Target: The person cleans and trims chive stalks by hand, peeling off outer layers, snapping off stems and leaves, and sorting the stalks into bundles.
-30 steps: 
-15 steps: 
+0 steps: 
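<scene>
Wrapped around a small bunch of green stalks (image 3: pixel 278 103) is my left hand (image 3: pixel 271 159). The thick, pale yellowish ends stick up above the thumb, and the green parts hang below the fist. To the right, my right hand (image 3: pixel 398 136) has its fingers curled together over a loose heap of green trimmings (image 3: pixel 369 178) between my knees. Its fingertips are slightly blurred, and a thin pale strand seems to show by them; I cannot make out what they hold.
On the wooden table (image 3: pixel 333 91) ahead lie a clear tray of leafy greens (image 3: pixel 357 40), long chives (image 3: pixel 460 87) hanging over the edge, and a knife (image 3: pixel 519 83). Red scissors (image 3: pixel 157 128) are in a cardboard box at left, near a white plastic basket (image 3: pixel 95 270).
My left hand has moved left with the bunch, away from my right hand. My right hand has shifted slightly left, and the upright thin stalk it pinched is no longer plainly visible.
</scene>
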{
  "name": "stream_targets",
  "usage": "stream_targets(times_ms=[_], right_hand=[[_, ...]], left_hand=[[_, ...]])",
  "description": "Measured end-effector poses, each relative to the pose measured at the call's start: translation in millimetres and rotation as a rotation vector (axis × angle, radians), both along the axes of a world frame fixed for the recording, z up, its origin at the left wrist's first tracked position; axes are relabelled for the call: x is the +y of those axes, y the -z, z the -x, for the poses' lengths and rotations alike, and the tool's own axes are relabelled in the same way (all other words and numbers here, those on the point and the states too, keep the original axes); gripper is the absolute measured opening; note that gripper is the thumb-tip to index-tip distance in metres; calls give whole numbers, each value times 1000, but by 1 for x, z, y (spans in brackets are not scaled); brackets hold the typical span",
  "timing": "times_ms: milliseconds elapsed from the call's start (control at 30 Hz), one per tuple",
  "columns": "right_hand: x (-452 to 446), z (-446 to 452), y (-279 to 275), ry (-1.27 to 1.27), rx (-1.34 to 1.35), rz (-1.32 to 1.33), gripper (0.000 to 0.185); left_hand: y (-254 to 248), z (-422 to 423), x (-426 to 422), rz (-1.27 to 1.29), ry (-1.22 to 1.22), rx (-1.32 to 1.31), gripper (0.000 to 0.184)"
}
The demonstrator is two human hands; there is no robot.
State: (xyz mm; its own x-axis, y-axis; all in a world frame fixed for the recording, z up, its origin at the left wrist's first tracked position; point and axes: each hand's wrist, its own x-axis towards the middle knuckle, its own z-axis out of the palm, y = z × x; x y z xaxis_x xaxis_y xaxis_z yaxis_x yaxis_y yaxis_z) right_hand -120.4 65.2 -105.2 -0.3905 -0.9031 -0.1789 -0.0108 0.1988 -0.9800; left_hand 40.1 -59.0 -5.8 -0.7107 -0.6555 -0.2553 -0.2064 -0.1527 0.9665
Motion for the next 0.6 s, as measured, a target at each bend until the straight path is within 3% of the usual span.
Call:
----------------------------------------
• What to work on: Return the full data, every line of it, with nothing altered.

• Answer to the problem:
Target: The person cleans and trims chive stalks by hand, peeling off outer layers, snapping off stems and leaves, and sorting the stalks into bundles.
-30 steps: 
-15 steps: 
+0 steps: 
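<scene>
Wrapped around a small bunch of green stalks (image 3: pixel 278 103) is my left hand (image 3: pixel 271 159). The thick, pale yellowish ends stick up above the thumb, and the green parts hang below the fist. To the right, my right hand (image 3: pixel 398 136) has its fingers curled together over a loose heap of green trimmings (image 3: pixel 369 178) between my knees. Its fingertips are slightly blurred, and a thin pale strand seems to show by them; I cannot make out what they hold.
On the wooden table (image 3: pixel 333 91) ahead lie a clear tray of leafy greens (image 3: pixel 357 40), long chives (image 3: pixel 460 87) hanging over the edge, and a knife (image 3: pixel 519 83). Red scissors (image 3: pixel 157 128) are in a cardboard box at left, near a white plastic basket (image 3: pixel 95 270).
My left hand has moved left with the bunch, away from my right hand. My right hand has shifted slightly left, and the upright thin stalk it pinched is no longer plainly visible.
</scene>
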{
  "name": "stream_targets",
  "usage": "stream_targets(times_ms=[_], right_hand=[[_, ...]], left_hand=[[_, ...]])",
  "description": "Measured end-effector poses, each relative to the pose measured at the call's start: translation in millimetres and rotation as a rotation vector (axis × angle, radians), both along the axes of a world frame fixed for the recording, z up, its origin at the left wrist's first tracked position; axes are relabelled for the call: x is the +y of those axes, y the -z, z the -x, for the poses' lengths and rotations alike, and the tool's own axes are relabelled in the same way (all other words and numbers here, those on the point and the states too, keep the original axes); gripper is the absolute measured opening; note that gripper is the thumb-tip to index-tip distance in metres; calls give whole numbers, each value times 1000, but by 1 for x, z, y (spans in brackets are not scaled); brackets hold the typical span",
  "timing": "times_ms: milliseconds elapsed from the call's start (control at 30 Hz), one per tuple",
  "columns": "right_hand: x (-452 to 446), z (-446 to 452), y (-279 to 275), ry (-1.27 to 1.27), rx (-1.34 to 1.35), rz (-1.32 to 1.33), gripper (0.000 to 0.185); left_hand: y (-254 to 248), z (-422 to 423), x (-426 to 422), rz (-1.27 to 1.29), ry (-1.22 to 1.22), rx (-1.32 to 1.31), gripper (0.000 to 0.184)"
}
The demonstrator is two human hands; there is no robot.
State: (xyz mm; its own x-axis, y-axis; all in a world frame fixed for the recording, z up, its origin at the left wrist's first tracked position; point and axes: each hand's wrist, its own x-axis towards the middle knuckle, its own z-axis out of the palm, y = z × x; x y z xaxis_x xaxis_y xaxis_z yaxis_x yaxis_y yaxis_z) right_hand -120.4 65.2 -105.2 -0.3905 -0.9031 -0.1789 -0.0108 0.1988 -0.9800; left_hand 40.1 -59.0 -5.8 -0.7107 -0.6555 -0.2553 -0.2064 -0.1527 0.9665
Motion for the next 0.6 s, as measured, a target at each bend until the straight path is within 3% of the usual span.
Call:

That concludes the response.